ROMA – Le baby squillo dei Parioli vivono in case famiglia. Da pochi giorni è stato restituito loro il cellulare. E dopo aver chiesto per mesi l’una dell’altra hanno ricominciato a sentirsi.
Scrive Maria Elena Vincenzi su Repubblica:
(…) Serena ed Emanuela (nomi di fantasia) chissà quante volte avrebbero voluto raccontarsi tutto ciò che è successo. Confessarsi bisbigliando paure, ripensamenti, sensi di colpa. Non era possibile. Si cercavano sempre durante gli interrogatori, non c’è stata volta in cui non chiedessero se era possibile vedersi, «anche solo un attimo», anche solo lì, in un corridoio del tribunale. Ma chi si occupa di loro, magistrati, avvocati, psicologi avevano deciso che era meglio di no. Almeno per un po’. Da qualche giorno, però, i pubblici ministeri hanno disposto che le due ragazzine, che oggi hanno 15 e 16 anni, possano riavere i telefonini. E il primo messaggio se lo sono mandate tra loro. Come se tutti quei mesi non fossero passati. Come se non ci fossero stati arresti, incidenti probatori, condanne. Come se non fossero così lontane, ai due capi opposti di una città che per mesi ha parlato di loro. Non possono usarlo sempre il cellulare, solo quando permesso dalle due comunità che le ospitano. Ma, quando si può, aprono whatsapp e si mandano qualche messaggino. Sognano di potersi vedere, ma intanto si scrivono, raccontandosi le cose di ogni giorno. Come hanno sempre fatto.
Toni e argomenti sono diversi. Perché sono diverse loro. Hanno una vita nuova, più consapevole. Sono ormai giovani ragazze che cercano di ritrovare un po’ di serenità. Non più adolescenti ribelli alla ricerca disperata di una borsa o un paio di scarpe nuove. Hanno imparato, a loro spese, che la vita è altro.

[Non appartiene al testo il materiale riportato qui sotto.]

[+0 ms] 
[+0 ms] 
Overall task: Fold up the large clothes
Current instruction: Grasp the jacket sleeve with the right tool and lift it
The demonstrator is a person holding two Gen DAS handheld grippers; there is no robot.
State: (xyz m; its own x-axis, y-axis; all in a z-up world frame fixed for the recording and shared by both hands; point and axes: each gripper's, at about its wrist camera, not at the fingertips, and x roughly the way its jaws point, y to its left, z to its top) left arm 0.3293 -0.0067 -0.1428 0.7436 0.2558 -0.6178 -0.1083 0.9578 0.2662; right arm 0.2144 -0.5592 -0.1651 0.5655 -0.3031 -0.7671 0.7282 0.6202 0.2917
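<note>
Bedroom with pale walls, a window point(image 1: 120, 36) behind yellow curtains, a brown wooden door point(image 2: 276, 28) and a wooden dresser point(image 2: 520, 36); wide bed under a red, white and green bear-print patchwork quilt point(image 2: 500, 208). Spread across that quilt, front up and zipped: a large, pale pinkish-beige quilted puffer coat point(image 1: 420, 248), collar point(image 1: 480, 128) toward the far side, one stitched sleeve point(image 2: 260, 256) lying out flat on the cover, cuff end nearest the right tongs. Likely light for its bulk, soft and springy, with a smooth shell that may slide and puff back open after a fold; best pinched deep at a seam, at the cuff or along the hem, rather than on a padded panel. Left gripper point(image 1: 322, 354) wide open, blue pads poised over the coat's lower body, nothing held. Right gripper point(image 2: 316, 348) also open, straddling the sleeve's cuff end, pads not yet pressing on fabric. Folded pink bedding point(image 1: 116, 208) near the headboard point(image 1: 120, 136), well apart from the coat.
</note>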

Percorsi di recupero che sembrano andare bene, anche se su due strade diverse. Più facile per Serena, la più grande e la più problematica. La figlia ribelle può contare sull’aiuto della sua mamma, la “buona”, che, tre volte al mese, come stabilito dalla casa famiglia, la va a trovare. Ha ricominciato a sorridere, Serena. Si è buttata sui libri, ha ripreso a studiare. Divora romanzi. Ha gioito come una bambina della promozione agli esami da privatista che ora le spalanca le porte del liceo (faceva il quinto ginnasio); dall’anno prossimo potrà ricominciare ad andare a scuola. Non vede l’ora, Sere, che fino a qualche mese fa la scuola la odiava. Sta imparando a rispettare regole che prima detestava: non può uscire dalla struttura se non accompagnata, va a letto e si sveglia quando deve. Inizia ad aprirsi con la madre, vede la psicologa una volta alla settimana, vuole capire ciò che le è successo.
Ci sono più ostacoli, invece, sul cammino di Manu, la piccolina, la fragile. Ogni tanto riesce a incontrare il fratellino, i nonni e gli zii. Anche lei è stata promossa. Ha fatto amicizia con le altre ragazze della casa famiglia immersa nel verde che la stringe come fosse un pulcino ferito. Ha conosciuto un ragazzo. C’è una simpatia. Una cosa normale, di quelle che si hanno a 15 anni. Anche lei vede una psicologa quattro volte al mese. Va a letto presto e alla mattina esce per andare a scuola. Non si trucca più. Solo jeans e scarpe da ginnastica. Ci sono giorni che sembrano andare bene. Poi, però, chiede della sua mamma. Lo ha capito Manu che non la potrà vedere per un po’. Continua a difenderla, a dire che non c’entra, che non sapeva. Evita televisioni e giornali. Ma ogni tanto la malinconia ha il sopravvento. Lei, scricciolo dagli occhi blu con due vite sulle spalle, si fa forza, cerca di guardare avanti. Ma ha pur sempre 15 anni.